Following the Cheshire's conducting, they end the verse with a double clap from their dead, blood-stricken hands.
And then they repeat it. Louder.
I hold my head with both hands and consider screaming. Rarely does screaming solve any problems, I know.
If there is a clue, again, I don't get it. If the Cheshire's intention is to drive me insane, he has done an exceptional job. If none of this is really happening and I am just imagining it, I'd prefer shock therapy in the Mush Room over singing corpses in a morgue. I feel like Alice in the book, falling down an endless rabbit hole where the falling will never stop.
As they keep singing, the desire to hit the Cheshire grows inside me. I step forward and pick up the mallet, my hands trembling. I want to hit the Cheshire so the madness stops. It's not like me, but I've lost it. The pressure is too much. And their voices too noisy. It's all become too much.
I raise the mallet in the air and plod closer to him.

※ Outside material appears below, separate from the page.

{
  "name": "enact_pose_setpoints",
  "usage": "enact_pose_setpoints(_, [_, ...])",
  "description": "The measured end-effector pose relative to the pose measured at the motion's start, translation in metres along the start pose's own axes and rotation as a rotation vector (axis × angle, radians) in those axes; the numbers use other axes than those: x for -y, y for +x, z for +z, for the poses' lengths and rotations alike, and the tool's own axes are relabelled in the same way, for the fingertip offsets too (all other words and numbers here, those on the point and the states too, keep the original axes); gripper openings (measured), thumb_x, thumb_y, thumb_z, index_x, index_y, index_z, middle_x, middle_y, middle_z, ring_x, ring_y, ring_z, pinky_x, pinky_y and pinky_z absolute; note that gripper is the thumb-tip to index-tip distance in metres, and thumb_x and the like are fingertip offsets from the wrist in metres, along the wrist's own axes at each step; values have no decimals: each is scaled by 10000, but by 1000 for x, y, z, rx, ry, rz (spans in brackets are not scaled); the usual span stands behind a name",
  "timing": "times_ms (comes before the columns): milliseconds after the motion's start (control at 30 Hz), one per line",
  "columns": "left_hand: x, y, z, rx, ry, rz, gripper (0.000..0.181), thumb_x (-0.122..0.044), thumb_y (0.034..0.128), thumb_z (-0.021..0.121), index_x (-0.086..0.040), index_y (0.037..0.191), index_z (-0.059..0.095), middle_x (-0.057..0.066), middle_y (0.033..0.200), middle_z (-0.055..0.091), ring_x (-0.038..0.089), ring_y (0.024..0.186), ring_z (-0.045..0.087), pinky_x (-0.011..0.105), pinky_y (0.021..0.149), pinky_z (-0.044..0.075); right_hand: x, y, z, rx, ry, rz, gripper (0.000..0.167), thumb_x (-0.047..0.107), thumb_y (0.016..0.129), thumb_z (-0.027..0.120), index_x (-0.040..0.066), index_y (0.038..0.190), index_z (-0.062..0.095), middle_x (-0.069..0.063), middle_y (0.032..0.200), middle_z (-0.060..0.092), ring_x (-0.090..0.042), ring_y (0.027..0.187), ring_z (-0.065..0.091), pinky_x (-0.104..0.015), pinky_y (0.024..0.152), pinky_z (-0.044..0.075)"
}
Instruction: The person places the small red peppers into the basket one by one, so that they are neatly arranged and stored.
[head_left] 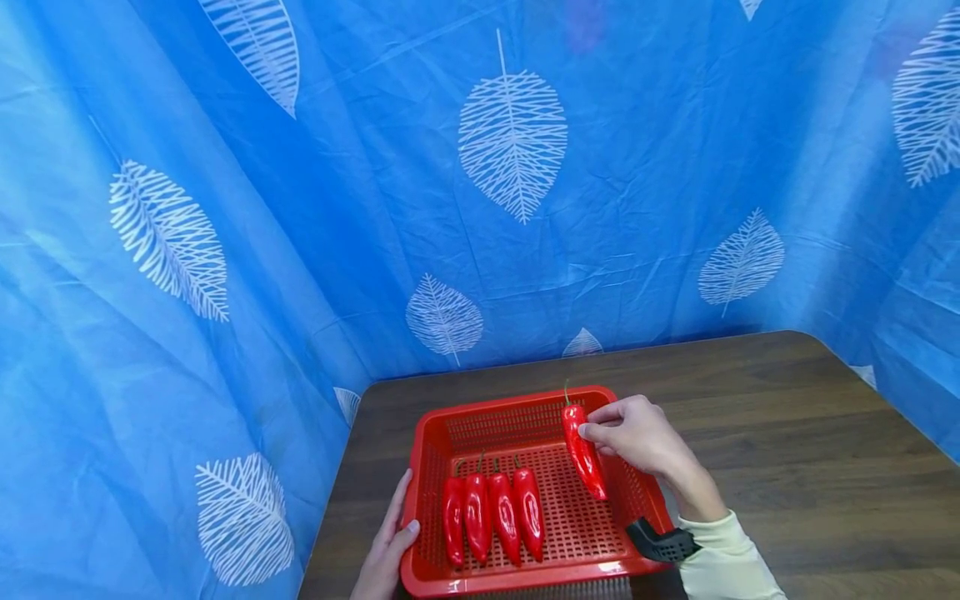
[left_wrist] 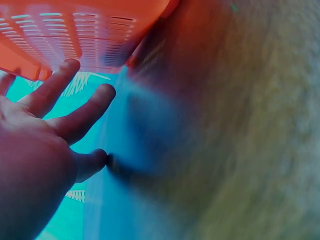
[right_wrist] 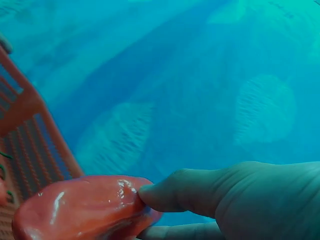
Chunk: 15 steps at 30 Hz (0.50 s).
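My right hand [head_left: 637, 433] pinches a glossy red chili pepper [head_left: 581, 458] between thumb and fingers, its green stem pointing up, over the right part of a red plastic basket [head_left: 525, 575]. The same held pepper [right_wrist: 85, 205] appears large in the right wrist view. Inside the basket's left half, several red peppers [head_left: 477, 517] lie side by side, stems toward the back. My left hand [head_left: 386, 542] rests against the basket's left side, thumb at the rim. In the left wrist view its fingers [left_wrist: 82, 117] are extended and spread by the perforated outer wall; the thumb is hidden there.
The basket stands on a dark wooden table [head_left: 787, 450], whose surface extends to its right. Behind and to the left hangs a blue curtain [head_left: 360, 208] with white leaf prints. A black strap piece [head_left: 660, 542] sits at the right wrist, overlapping the basket's right rim.
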<state>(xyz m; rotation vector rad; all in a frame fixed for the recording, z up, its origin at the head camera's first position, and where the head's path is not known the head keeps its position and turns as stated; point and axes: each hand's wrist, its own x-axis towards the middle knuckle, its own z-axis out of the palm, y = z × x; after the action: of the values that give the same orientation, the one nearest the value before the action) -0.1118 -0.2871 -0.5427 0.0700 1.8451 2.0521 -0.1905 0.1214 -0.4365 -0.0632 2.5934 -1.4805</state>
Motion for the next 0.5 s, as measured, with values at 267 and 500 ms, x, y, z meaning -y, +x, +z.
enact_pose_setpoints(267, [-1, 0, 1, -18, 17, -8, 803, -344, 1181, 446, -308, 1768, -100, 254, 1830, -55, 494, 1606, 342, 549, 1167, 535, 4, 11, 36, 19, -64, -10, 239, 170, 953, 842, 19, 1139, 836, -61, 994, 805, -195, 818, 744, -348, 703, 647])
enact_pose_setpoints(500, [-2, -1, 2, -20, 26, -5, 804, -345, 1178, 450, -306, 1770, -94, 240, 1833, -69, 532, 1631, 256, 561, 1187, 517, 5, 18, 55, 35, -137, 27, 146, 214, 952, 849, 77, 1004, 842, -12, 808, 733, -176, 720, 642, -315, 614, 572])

He doesn't move. His grin widens.
"Are you going to hit a fat, poor mortician woman, Alice?" he asks calmly, backed up with the maddening rhyme. "You don't know if she has children, takes care of a mother or a husband, Alice. You can't do that to her."

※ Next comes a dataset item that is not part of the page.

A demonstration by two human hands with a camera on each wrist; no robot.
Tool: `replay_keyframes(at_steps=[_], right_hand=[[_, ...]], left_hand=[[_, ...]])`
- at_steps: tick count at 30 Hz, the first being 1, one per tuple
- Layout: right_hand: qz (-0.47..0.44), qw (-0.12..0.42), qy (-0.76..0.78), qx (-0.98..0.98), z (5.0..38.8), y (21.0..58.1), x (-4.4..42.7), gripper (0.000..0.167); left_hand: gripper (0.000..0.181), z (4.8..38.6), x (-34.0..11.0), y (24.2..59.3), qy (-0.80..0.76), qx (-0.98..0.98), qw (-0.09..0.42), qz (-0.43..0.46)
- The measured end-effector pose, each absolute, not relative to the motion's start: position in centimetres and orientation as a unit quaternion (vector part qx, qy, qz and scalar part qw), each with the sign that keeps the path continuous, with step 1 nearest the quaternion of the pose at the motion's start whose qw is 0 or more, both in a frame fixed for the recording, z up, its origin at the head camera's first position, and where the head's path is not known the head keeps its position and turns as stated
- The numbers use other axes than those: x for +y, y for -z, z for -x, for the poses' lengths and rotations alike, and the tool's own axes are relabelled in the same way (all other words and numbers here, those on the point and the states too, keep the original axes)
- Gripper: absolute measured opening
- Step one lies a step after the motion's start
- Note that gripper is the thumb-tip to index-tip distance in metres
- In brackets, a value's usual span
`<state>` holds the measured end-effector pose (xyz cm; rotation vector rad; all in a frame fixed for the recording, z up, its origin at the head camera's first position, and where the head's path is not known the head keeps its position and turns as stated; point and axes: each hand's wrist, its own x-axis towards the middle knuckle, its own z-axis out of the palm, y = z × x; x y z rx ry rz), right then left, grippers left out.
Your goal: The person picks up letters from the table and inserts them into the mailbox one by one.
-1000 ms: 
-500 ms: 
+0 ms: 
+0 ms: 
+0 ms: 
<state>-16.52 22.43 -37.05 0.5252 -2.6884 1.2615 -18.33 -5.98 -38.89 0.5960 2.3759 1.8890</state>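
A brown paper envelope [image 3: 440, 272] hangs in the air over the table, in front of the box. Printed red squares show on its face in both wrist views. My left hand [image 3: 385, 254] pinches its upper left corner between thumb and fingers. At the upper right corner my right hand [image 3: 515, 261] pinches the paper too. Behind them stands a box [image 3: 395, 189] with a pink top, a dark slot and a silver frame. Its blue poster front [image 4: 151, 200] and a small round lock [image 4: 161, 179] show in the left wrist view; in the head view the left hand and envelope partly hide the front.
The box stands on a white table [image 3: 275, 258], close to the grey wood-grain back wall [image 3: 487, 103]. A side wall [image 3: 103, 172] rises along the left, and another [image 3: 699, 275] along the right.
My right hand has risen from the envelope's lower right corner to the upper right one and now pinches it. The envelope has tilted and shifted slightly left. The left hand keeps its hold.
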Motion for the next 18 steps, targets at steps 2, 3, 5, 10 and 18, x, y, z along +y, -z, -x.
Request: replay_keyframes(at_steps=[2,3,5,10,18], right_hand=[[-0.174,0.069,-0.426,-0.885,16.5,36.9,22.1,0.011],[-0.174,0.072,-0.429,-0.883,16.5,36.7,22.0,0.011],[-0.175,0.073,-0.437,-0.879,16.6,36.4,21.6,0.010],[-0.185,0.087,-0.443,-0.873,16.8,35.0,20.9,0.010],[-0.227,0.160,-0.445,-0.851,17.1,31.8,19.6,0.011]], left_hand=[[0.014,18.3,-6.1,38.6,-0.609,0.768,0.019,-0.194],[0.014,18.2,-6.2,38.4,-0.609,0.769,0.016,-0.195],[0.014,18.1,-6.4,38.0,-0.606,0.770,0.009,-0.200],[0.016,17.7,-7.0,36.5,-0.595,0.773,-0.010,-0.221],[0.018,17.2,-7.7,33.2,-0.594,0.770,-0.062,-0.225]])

"I can!" I flip the mallet back to gain momentum. "The madness has to stop!"
I wave hard and then...
And then...
I stop, midair.
How am I supposed to hurt an innocent woman working in a morgue? She is annoying, smokes too much, and doesn't take care of her health, I know. But I can't kill her. She hasn't done anything bad to anyone. And I am no killer.
Even though I killed my friends on the bus.
Still, I am not a killer. This isn't how I see myself. If I hit this woman, the Cheshire will probably beat me and possess one of the many dead people in here. Not that I know how he does it, but I can't do it. He has me cornered in a way I can't react to properly.
"That's why you aren't the Alice." His eyes scan me thoroughly. "The Real Alice would hit and never blink. Because she knows that evil has to be chopped off by the roots and burned so it never grows again. That was the whole point of Alice's madness. She was strong. Powerful. Never afraid." He says the words with much admiration as resentment. "She was M-A-D. That was her trick. But you're not her." His voice saddens. He wants me to be her. God only knows why he needs her that much. Tears begin trickling down my cheeks. I don't know why. Am disappointed I am not her? Am I disappointed I can't kill him and save the world? I just don't know.
"The Pillar will tell you it doesn't matter who you are," he elaborates. "That it doesn't matter if you're mad or not. I'd say it matters a lot. How can you take sides when you don't know who you are? You know what the world's most common sin is, Alice?" He reaches for the mallet to snatch it from me. "It's indifference. Indecisiveness. Hesitation when it's time for swift justice."
He is about to pull the mallet away from my trembling hands when something inside me surfaces. Something I haven't met or thought of before. A strong urge to correct things, to stand for something, and to help as many people as I can. A strong urge to see behind the Cheshire's mask.
I can pretend it's not me as I bring down the mallet on the mortician's woman's legs, enough to hurt her but not kill her. I can pretend I am not that kind of girl.
But it's me. Truly me. Maybe not the Alice the Cheshire is looking for. But the Alice I want to be from now on.